**EXERCISE REQUIREMENTS**
Print exactly the lines below between the line holding "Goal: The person" and the line holding "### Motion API", inclusive, and nothing more.
(Beginning of DATA EXCERPTS)
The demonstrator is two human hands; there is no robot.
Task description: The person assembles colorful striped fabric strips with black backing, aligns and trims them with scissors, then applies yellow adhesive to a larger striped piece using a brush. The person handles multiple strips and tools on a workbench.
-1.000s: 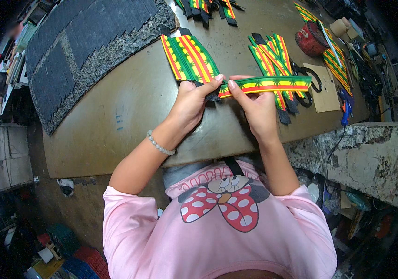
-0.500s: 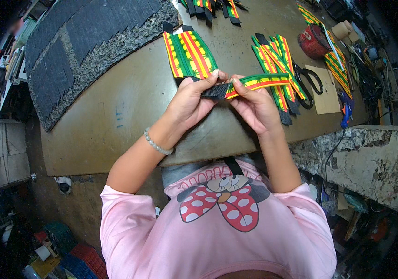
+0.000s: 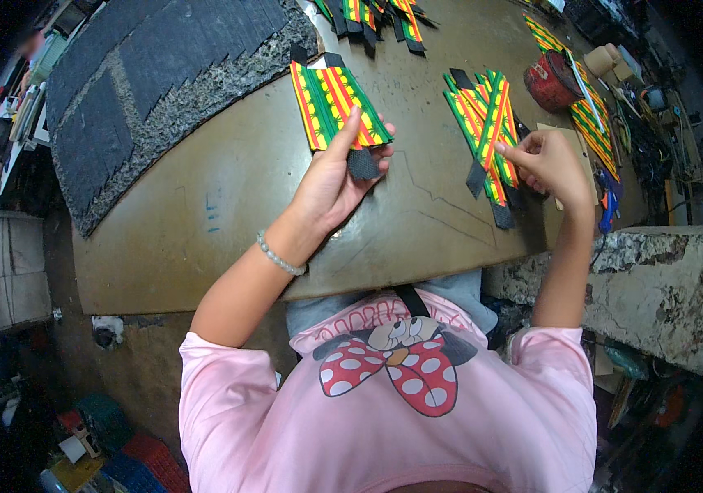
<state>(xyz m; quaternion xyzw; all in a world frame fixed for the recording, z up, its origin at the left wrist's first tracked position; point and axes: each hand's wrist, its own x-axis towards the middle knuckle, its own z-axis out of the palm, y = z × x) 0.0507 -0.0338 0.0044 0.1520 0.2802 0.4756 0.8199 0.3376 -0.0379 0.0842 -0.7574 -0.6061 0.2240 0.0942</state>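
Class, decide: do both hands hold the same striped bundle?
No: the left hand holds one striped bundle, while the right hand is at a separate strip pile.

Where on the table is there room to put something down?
Bare table lies between the dark board and the left hand, and between that hand and the pile of striped strips. It's crowded around the right hand, with the pile and red container close by.

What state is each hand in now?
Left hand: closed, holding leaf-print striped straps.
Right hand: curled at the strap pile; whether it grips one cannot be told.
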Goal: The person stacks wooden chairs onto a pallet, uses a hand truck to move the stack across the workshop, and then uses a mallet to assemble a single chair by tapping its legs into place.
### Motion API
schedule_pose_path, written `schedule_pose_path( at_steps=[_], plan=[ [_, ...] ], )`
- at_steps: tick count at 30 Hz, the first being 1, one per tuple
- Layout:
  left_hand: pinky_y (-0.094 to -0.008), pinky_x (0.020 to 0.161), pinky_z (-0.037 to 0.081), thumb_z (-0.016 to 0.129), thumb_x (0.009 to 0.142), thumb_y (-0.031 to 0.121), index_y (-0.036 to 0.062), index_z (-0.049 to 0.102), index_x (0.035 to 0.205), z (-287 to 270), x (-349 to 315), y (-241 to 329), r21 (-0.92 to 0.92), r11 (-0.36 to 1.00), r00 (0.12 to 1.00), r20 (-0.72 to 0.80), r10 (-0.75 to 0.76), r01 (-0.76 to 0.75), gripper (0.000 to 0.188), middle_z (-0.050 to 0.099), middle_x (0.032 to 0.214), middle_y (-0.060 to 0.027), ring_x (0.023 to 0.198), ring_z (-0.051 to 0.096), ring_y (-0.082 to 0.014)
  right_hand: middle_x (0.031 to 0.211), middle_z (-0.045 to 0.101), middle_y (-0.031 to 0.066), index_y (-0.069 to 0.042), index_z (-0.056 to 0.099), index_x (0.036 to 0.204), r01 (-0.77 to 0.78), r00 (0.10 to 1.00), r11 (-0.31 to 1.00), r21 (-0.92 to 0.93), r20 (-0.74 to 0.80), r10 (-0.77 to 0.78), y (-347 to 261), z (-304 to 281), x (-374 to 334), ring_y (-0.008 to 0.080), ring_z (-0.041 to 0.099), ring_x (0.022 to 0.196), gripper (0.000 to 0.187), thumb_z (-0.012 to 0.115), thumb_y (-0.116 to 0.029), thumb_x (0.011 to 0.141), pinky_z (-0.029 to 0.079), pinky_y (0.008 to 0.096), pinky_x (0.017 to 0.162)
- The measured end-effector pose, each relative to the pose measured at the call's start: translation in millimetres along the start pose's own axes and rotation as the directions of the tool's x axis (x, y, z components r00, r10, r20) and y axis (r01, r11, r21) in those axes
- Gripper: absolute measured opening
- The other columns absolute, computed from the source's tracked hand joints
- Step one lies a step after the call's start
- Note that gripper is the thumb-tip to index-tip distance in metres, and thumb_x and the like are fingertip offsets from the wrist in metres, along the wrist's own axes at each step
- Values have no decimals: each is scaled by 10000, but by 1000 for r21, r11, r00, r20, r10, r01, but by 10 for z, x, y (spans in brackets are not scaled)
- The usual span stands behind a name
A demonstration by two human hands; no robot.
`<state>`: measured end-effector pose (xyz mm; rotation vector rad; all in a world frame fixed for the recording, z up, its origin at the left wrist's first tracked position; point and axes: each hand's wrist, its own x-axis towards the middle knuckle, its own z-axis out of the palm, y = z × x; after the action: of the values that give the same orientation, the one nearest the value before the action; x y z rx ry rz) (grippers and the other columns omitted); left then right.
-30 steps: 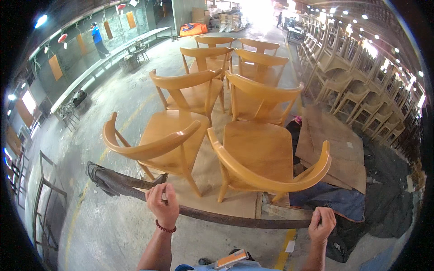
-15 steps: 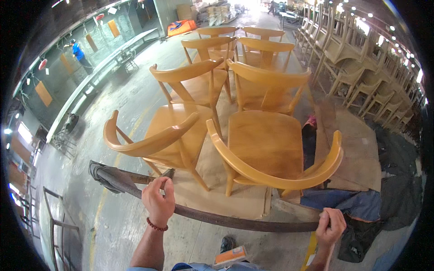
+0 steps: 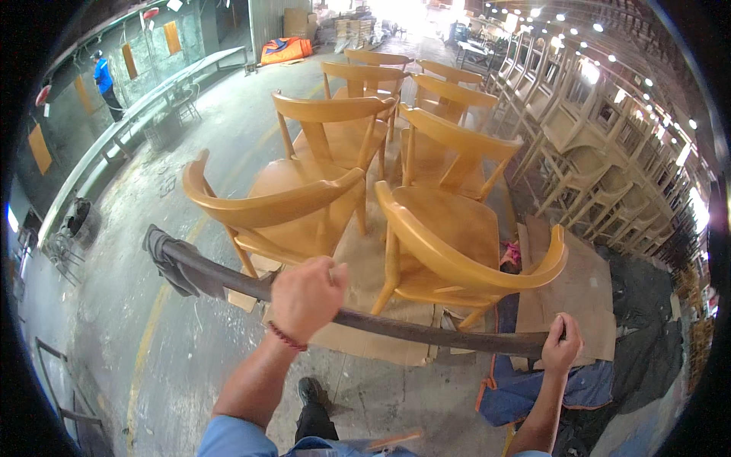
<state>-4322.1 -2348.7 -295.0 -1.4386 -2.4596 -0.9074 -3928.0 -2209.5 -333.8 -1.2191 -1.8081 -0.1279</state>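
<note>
Across the front runs a long dark bar [image 3: 411,329], a dark cloth [image 3: 173,263] draped over its left end. My left hand [image 3: 311,297], a beaded bracelet at its wrist, is closed over the bar left of the middle. At the right end, my right hand [image 3: 562,340] has its fingers curled round the same bar. Just beyond stand several honey-brown wooden chairs in two rows. The nearest left chair [image 3: 278,209] and nearest right chair [image 3: 449,221] turn their curved backrests toward me. Brown cardboard [image 3: 365,343] lies beneath them.
Blue cloth [image 3: 525,388] hangs below the bar at the right, near cardboard sheets [image 3: 567,293]. Farther right, unfinished chair frames [image 3: 586,160] are stacked high. A long bench [image 3: 145,107] and a person in blue [image 3: 105,80] are at the left. An orange bundle [image 3: 285,50] lies farther back.
My left hand has shifted right along the bar, and the forearm reaches farther forward. The bar and chairs have turned slightly in view. My right hand stays at the bar's right end.
</note>
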Motion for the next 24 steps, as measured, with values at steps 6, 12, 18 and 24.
schedule_pose_path(
  at_steps=[6,12,18,24],
  plan=[
    [-443,682,505,510,866,337,41,628,779,626,1132,-46,-86,996,987,152,45,-32,330,654,789,-170,733,642,-342,798,645,166,-16,641,865,-185,974,963,-197,96,207,197,962,858,327,627,721,153,569,-147,834,481,391,668],
    [-441,672,508,518,864,326,73,645,797,1210,2274,-163,-132,987,995,37,96,-90,291,659,767,-162,733,644,-345,823,632,212,-4,637,847,-257,925,928,-269,209,317,355,1836,1770,394,615,799,230,554,-212,794,463,437,688],
    [-456,701,496,505,858,338,63,645,830,1543,3413,-384,-100,995,996,81,34,-26,309,648,785,-192,781,633,-366,876,660,192,-33,660,895,-338,849,900,-275,322,418,-59,2777,2585,388,621,863,282,537,-273,814,477,444,753],
    [-462,730,498,475,855,358,53,654,794,1747,4739,-968,75,989,991,41,127,-130,359,649,790,-211,808,637,-385,950,657,195,-71,674,959,-380,862,893,-241,258,436,-213,3519,3434,386,620,901,299,539,-297,819,486,463,792]
  ],
)
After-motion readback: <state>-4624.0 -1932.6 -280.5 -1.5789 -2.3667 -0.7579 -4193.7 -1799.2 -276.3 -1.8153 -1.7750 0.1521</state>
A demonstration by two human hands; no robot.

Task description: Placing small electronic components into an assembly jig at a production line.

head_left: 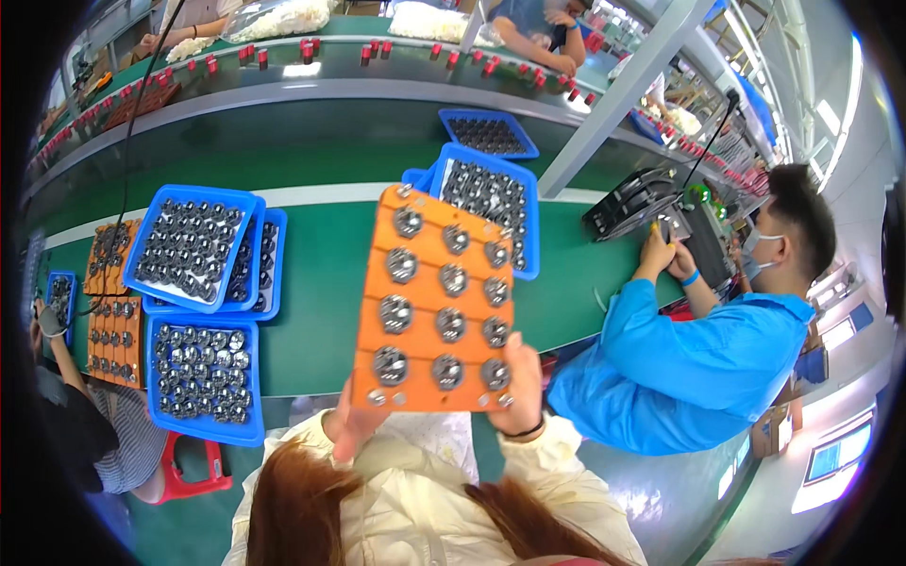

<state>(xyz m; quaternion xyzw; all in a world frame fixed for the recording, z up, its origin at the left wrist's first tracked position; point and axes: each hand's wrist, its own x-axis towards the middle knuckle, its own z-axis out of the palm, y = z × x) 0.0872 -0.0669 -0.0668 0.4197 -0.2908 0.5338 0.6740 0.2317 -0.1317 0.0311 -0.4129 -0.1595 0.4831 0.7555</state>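
Note:
In front of me I hold up an orange fixture board [427, 292], tilted toward me. Rows of shiny round metal parts [451, 324] sit in its face. My left hand [345, 423] grips the lower left corner, its fingers partly hidden behind the board. On the lower right edge, my right hand [522, 387] is closed with the thumb against the side. Behind the board, a blue tray [531, 217] of similar dark, shiny parts is partly covered.
Stacked blue trays [274, 274] of parts stand on the green bench [321, 340] at left, with another blue tray [255, 415] nearer. Orange boards [142, 344] lie beyond them. A co-worker in blue [679, 349] handles something at right. A grey post [613, 104] rises from the bench.

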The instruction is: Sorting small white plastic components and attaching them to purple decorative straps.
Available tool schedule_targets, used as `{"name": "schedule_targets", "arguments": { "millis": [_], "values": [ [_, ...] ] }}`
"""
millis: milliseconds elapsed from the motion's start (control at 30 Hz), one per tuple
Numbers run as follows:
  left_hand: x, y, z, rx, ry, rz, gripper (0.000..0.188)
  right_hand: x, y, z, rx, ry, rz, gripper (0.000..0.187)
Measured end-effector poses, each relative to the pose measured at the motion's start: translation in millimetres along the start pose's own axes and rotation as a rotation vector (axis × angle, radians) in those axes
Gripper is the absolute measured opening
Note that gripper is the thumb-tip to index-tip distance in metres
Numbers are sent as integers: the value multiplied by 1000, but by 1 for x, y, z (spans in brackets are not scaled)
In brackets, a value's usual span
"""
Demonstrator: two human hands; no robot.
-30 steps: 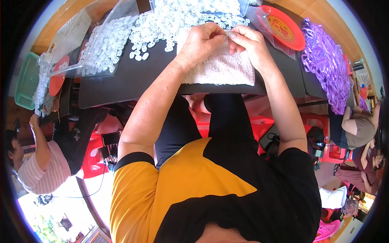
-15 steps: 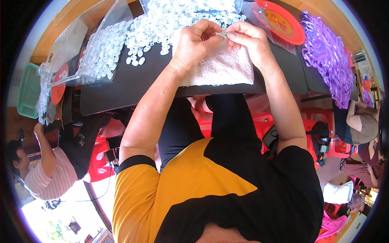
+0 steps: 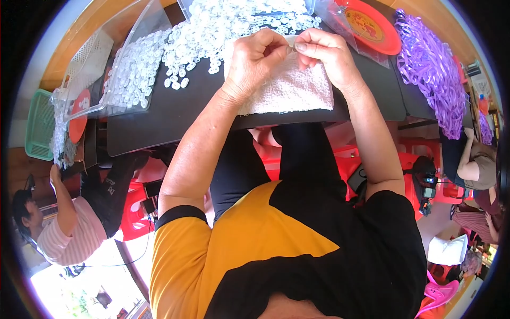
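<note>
My left hand (image 3: 257,61) and my right hand (image 3: 330,57) meet above a pale pink towel (image 3: 295,95) folded on the dark table. Thumb and fingers are pinched on both sides, fingertips almost touching. Whatever sits between them is too small and too covered to name. Just beyond my hands spreads a heap of small white oval plastic pieces (image 3: 212,29), several of them loose at its near edge.
To the left, a clear tub (image 3: 150,42) lies tipped with more white pieces. A red plate (image 3: 390,45) rests at the far right, beside a purple ribbon pile (image 3: 427,74). A green basket (image 3: 40,127) and a co-worker (image 3: 66,228) are at the left.
My fingertips have drawn closer together, and the small whitish thing that showed between them is now mostly hidden. The whole view has shifted slightly.
</note>
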State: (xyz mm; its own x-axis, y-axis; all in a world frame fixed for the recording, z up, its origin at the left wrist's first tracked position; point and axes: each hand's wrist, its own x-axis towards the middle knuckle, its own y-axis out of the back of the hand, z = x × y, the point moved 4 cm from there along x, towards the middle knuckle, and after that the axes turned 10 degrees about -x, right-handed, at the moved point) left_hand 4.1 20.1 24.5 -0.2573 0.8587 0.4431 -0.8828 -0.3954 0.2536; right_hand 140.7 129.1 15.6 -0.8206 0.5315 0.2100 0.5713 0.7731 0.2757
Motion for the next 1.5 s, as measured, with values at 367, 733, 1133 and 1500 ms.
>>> {"name": "schedule_targets", "arguments": {
  "millis": [367, 733, 1133, 1500],
  "values": [
    [0, -4, -4, 55, -78, -52, 15, 0, -1, -1, -17, -32, -18, 19],
    [0, -6, -1, 6, 3, -40, 17, 0, 0, 2, -5, 8, -21, 18],
    [0, -3, 2, -147, 191, -16, 18, -2, -1, -3, -78, 126, 93, 8],
    [-65, 35, 128, -103, -440, 279, 7, -1, 5, 10, -451, 175, 158, 8]
  ]
}}
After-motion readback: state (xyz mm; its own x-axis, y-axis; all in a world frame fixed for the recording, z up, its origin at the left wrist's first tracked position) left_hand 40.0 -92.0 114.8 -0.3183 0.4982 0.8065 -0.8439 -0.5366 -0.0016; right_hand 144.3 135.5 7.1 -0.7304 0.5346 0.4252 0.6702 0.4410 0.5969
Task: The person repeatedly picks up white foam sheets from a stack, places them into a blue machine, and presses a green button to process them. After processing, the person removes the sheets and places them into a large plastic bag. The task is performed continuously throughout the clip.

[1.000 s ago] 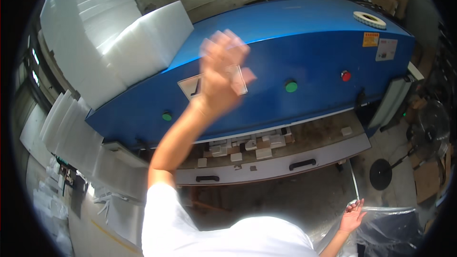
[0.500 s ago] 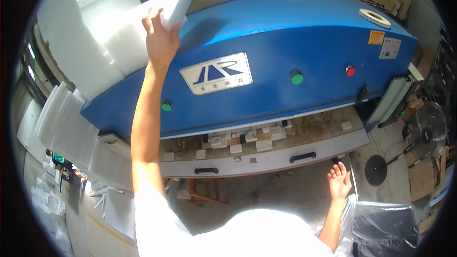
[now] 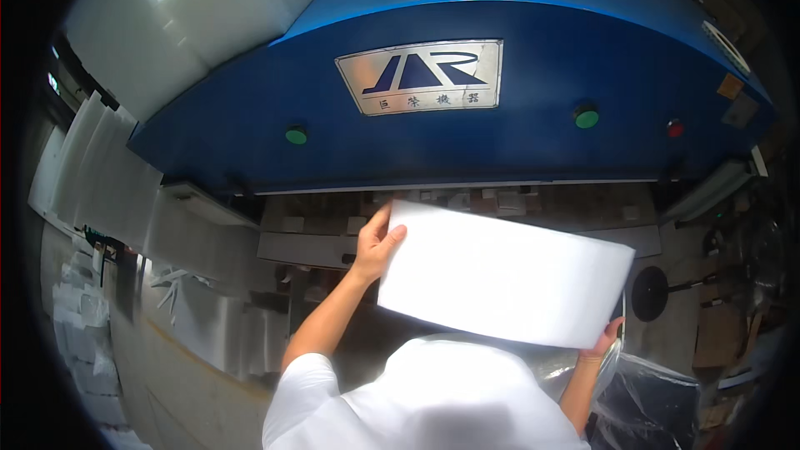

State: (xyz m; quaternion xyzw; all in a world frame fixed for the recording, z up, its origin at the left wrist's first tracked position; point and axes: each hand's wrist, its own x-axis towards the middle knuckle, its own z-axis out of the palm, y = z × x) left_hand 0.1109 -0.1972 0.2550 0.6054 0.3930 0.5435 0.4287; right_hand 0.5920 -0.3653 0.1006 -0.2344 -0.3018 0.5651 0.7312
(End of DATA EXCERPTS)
**EXERCISE RESPONSE**
Goal: The person stacks wooden chairs onto a pallet, uses a hand truck to move the stack across the workshop, and then uses a mallet to assemble a single chair by tapping its legs into place.
### Motion API

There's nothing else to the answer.